● **Task directions**
In the entries below, find the string "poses" and return each line holding it.

:: Task inputs ::

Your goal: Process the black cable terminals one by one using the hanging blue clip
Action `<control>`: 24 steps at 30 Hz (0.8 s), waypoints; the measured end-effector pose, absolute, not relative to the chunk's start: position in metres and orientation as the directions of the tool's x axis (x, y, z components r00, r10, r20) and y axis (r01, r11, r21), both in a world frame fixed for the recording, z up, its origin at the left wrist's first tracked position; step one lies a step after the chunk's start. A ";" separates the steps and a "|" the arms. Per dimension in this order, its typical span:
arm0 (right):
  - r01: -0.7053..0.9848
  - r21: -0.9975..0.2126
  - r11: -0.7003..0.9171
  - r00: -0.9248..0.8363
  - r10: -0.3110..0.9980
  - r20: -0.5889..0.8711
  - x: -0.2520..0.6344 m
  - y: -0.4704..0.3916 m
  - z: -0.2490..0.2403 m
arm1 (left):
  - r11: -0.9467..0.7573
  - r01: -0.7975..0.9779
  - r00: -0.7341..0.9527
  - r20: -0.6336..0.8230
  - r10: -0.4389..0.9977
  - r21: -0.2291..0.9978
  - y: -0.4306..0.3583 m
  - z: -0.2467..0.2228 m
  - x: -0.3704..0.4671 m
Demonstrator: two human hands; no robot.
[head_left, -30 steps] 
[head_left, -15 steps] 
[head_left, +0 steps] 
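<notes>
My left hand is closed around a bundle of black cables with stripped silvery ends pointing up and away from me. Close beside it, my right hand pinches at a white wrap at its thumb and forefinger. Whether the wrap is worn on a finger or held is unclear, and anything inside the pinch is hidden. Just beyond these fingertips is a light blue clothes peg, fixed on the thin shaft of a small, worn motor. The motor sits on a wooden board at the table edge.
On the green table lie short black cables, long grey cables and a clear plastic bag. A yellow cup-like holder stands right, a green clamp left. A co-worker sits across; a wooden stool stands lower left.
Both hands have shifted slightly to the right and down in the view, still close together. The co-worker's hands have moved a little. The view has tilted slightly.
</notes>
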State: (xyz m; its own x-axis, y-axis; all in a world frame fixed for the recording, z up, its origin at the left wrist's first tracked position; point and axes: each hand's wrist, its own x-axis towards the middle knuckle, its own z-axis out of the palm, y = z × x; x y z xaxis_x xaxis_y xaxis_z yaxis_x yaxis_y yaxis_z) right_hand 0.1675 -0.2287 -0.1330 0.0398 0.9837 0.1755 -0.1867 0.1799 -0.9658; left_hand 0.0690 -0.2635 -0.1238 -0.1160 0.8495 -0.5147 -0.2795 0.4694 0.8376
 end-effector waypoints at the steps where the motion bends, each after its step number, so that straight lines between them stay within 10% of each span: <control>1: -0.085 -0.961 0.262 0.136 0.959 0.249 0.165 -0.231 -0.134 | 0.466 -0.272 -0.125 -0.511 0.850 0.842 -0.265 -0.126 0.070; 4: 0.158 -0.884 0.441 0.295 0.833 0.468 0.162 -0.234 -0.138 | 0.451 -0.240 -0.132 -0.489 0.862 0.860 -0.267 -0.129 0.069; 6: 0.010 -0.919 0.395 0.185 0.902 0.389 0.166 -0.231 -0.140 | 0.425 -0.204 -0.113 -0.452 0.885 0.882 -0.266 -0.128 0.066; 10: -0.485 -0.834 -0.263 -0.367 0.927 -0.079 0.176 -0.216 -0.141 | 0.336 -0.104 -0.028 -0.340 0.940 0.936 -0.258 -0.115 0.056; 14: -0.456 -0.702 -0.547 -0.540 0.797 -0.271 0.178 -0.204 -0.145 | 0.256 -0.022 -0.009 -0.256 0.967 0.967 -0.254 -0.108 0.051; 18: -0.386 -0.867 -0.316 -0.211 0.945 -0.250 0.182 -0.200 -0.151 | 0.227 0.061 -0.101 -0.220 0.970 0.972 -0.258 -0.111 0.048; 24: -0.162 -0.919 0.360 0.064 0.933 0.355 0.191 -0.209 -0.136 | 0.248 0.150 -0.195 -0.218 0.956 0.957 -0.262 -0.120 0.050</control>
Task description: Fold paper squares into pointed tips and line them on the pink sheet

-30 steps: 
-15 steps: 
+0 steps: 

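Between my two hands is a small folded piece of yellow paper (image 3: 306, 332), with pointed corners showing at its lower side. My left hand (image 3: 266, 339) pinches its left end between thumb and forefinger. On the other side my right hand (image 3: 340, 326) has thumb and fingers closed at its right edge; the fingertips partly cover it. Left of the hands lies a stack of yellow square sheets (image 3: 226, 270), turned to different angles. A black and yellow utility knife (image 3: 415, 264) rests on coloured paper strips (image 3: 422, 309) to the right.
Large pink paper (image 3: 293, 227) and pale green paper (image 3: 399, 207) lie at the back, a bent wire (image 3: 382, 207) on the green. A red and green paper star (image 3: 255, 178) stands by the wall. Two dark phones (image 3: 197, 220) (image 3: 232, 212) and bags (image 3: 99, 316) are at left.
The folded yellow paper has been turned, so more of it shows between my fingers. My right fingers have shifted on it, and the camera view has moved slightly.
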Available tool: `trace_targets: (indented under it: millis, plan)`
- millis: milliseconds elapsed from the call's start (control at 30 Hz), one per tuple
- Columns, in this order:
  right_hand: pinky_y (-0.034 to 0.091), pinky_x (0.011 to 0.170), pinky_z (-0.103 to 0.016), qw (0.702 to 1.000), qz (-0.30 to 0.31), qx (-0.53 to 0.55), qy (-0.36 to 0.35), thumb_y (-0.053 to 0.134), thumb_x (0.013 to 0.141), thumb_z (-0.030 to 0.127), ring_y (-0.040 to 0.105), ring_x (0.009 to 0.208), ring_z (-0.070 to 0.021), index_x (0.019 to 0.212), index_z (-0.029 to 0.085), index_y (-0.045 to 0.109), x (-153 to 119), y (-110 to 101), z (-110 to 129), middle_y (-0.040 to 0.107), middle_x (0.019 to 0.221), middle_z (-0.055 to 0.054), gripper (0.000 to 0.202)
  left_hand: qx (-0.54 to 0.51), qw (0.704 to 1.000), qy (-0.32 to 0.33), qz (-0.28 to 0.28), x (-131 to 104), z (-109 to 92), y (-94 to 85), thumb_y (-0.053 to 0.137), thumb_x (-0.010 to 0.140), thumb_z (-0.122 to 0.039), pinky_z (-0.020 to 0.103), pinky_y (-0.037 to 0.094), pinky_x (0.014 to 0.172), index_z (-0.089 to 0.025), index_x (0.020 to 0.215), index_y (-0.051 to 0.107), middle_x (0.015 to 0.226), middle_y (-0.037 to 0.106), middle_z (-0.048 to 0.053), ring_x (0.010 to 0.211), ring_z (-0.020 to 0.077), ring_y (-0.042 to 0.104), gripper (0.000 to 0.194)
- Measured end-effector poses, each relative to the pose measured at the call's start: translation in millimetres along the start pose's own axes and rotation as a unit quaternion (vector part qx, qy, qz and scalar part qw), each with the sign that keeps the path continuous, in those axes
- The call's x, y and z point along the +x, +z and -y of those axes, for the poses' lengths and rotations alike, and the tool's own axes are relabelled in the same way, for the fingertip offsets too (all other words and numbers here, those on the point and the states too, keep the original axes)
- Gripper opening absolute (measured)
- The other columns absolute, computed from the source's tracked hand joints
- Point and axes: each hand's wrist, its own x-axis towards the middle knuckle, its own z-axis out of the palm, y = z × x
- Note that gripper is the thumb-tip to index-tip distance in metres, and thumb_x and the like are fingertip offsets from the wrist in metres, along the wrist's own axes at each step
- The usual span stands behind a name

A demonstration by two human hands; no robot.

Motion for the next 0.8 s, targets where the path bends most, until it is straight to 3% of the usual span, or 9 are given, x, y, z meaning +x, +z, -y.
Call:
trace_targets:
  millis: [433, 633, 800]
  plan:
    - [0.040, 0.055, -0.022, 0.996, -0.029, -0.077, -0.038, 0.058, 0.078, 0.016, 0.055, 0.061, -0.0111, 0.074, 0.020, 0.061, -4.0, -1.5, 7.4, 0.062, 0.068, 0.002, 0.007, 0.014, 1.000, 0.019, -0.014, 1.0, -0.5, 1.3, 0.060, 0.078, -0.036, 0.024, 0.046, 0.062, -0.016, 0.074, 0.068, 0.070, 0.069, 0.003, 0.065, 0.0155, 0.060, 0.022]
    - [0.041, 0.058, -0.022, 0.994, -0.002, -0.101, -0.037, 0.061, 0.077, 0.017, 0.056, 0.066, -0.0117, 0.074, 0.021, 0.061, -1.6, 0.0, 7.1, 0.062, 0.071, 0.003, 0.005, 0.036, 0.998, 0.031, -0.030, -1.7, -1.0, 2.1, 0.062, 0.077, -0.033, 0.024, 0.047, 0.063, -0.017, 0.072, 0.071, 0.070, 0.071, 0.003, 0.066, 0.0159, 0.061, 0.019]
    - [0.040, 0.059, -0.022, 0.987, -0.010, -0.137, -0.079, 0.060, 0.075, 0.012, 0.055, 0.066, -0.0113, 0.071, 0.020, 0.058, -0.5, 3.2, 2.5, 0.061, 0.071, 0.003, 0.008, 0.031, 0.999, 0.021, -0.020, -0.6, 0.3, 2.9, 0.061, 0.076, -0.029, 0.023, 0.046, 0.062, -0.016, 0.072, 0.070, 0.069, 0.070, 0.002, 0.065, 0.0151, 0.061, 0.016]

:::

● **Written response**
- Measured end-effector poses, each relative to the pose measured at the call's start: translation in millimetres along the start pose's own axes and rotation as a unit quaternion (vector part qx, qy, qz and scalar part qw), each with the sign that keeps the path continuous, in those axes
- The call's x, y and z point along the +x, +z and -y of those axes, for the poses' lengths and rotations alike, and the tool's own axes are relabelled in the same way, for the fingertip offsets too (all other words and numbers here, those on the point and the states too, keep the original axes)

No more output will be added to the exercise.